### Action item
In your copy, include every line of the listing below exactly but none of the pictures.

### Collected material

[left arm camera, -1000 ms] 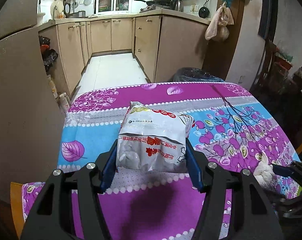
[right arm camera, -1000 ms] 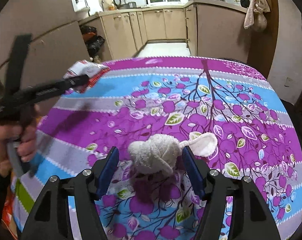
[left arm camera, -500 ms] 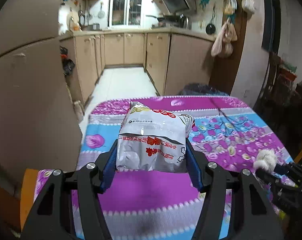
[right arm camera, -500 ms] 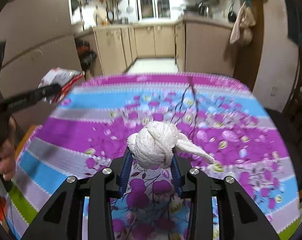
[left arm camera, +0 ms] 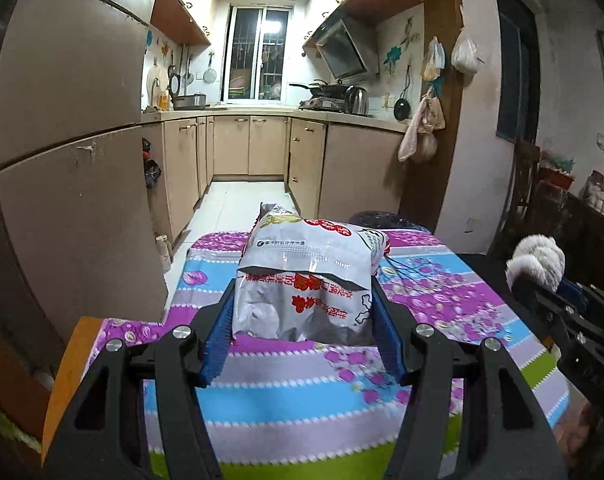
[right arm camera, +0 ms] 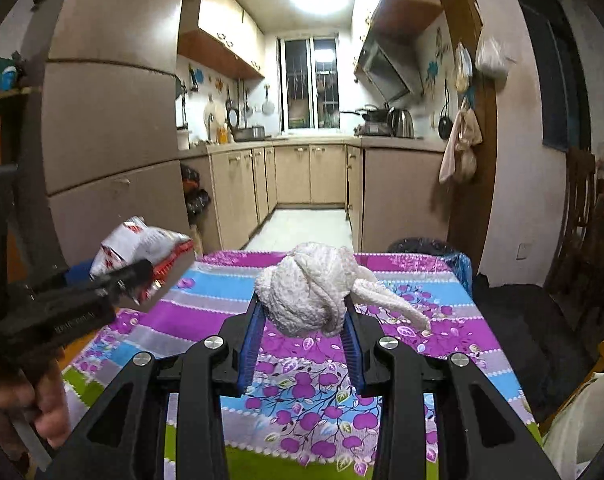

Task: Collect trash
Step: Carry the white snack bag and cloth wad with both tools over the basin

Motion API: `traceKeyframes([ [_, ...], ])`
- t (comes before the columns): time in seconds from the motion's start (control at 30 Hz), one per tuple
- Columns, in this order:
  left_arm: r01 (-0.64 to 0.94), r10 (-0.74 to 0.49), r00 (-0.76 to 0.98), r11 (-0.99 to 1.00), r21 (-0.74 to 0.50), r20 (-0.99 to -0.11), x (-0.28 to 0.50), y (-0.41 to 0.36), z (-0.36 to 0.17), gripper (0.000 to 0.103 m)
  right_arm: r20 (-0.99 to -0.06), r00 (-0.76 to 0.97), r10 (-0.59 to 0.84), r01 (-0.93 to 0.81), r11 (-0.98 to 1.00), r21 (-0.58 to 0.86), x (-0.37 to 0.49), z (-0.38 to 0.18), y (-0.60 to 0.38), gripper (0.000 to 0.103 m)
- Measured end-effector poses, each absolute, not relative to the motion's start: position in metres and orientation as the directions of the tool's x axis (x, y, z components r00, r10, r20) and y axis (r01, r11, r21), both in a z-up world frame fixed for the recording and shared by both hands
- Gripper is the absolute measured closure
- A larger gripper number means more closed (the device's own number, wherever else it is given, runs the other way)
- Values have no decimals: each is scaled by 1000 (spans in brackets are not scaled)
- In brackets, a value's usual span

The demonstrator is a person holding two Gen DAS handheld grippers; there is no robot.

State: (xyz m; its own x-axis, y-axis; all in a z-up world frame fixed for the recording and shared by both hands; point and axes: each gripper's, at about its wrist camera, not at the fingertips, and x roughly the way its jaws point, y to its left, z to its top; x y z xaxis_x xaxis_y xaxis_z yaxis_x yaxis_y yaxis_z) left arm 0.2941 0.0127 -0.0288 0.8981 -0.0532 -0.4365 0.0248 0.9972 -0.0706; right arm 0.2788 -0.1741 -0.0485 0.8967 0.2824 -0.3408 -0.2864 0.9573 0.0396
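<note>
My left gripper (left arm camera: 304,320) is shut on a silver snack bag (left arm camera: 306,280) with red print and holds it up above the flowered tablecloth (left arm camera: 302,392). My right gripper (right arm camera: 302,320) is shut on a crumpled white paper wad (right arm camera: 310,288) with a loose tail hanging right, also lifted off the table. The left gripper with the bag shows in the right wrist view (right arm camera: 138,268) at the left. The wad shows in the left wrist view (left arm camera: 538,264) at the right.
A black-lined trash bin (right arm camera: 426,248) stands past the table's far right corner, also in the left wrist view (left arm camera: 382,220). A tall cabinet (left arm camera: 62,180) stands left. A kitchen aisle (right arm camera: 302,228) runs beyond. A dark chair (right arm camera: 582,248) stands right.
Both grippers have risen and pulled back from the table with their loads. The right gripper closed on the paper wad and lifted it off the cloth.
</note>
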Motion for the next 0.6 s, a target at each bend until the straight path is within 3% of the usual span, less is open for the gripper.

### Result below
[left arm camera, -1000 ms] 
[right arm camera, -1000 ms] 
[left arm camera, -500 ms] 
[right arm camera, -500 ms] 
[left arm camera, +0 ms] 
[right arm camera, +0 ms] 

Task: Collect trash
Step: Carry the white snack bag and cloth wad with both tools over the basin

Motion API: `traceKeyframes([ [_, ...], ])`
- t (comes before the columns): time in seconds from the motion's start (control at 30 Hz), one per tuple
- Columns, in this order:
  left_arm: r01 (-0.64 to 0.94), r10 (-0.74 to 0.49), r00 (-0.76 to 0.98), r11 (-0.99 to 1.00), r21 (-0.74 to 0.50), r20 (-0.99 to -0.11), x (-0.28 to 0.50), y (-0.41 to 0.36), z (-0.36 to 0.17), gripper (0.000 to 0.103 m)
  right_arm: r20 (-0.99 to -0.06), r00 (-0.76 to 0.97), r10 (-0.59 to 0.84), r01 (-0.93 to 0.81), r11 (-0.98 to 1.00), r21 (-0.58 to 0.86), x (-0.37 to 0.49), z (-0.38 to 0.18), y (-0.60 to 0.38), gripper (0.000 to 0.103 m)
- Measured end-effector poses, each absolute, not relative to the motion's start: position in metres and orientation as the directions of the tool's x axis (x, y, z components r00, r10, r20) and y axis (r01, r11, r21), both in a z-up world frame fixed for the recording and shared by both hands
- Gripper is the absolute measured closure
- A larger gripper number means more closed (the device's own number, wherever else it is given, runs the other way)
- Values have no decimals: each is scaled by 1000 (spans in brackets are not scaled)
- In brackets, a value's usual span

The demonstrator is a person holding two Gen DAS handheld grippers; there is no robot.

State: (xyz m; its own x-axis, y-axis; all in a z-up world frame fixed for the recording and shared by both hands; point and axes: each gripper's, at about its wrist camera, not at the fingertips, and x roughly the way its jaws point, y to its left, z to its top; x y z xaxis_x xaxis_y xaxis_z yaxis_x yaxis_y yaxis_z) left arm 0.2941 0.0127 -0.0288 0.8981 -0.0532 -0.4365 0.0248 0.9972 -0.0706; right arm 0.2788 -0.1741 -0.0485 0.8967 0.2824 -0.3408 -0.2864 0.9573 0.0396
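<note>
My left gripper (left arm camera: 304,320) is shut on a silver snack bag (left arm camera: 306,280) with red print and holds it up above the flowered tablecloth (left arm camera: 302,392). My right gripper (right arm camera: 302,320) is shut on a crumpled white paper wad (right arm camera: 310,288) with a loose tail hanging right, also lifted off the table. The left gripper with the bag shows in the right wrist view (right arm camera: 138,268) at the left. The wad shows in the left wrist view (left arm camera: 538,264) at the right.
A black-lined trash bin (right arm camera: 426,248) stands past the table's far right corner, also in the left wrist view (left arm camera: 382,220). A tall cabinet (left arm camera: 62,180) stands left. A kitchen aisle (right arm camera: 302,228) runs beyond. A dark chair (right arm camera: 582,248) stands right.
Both grippers have risen and pulled back from the table with their loads. The right gripper closed on the paper wad and lifted it off the cloth.
</note>
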Motion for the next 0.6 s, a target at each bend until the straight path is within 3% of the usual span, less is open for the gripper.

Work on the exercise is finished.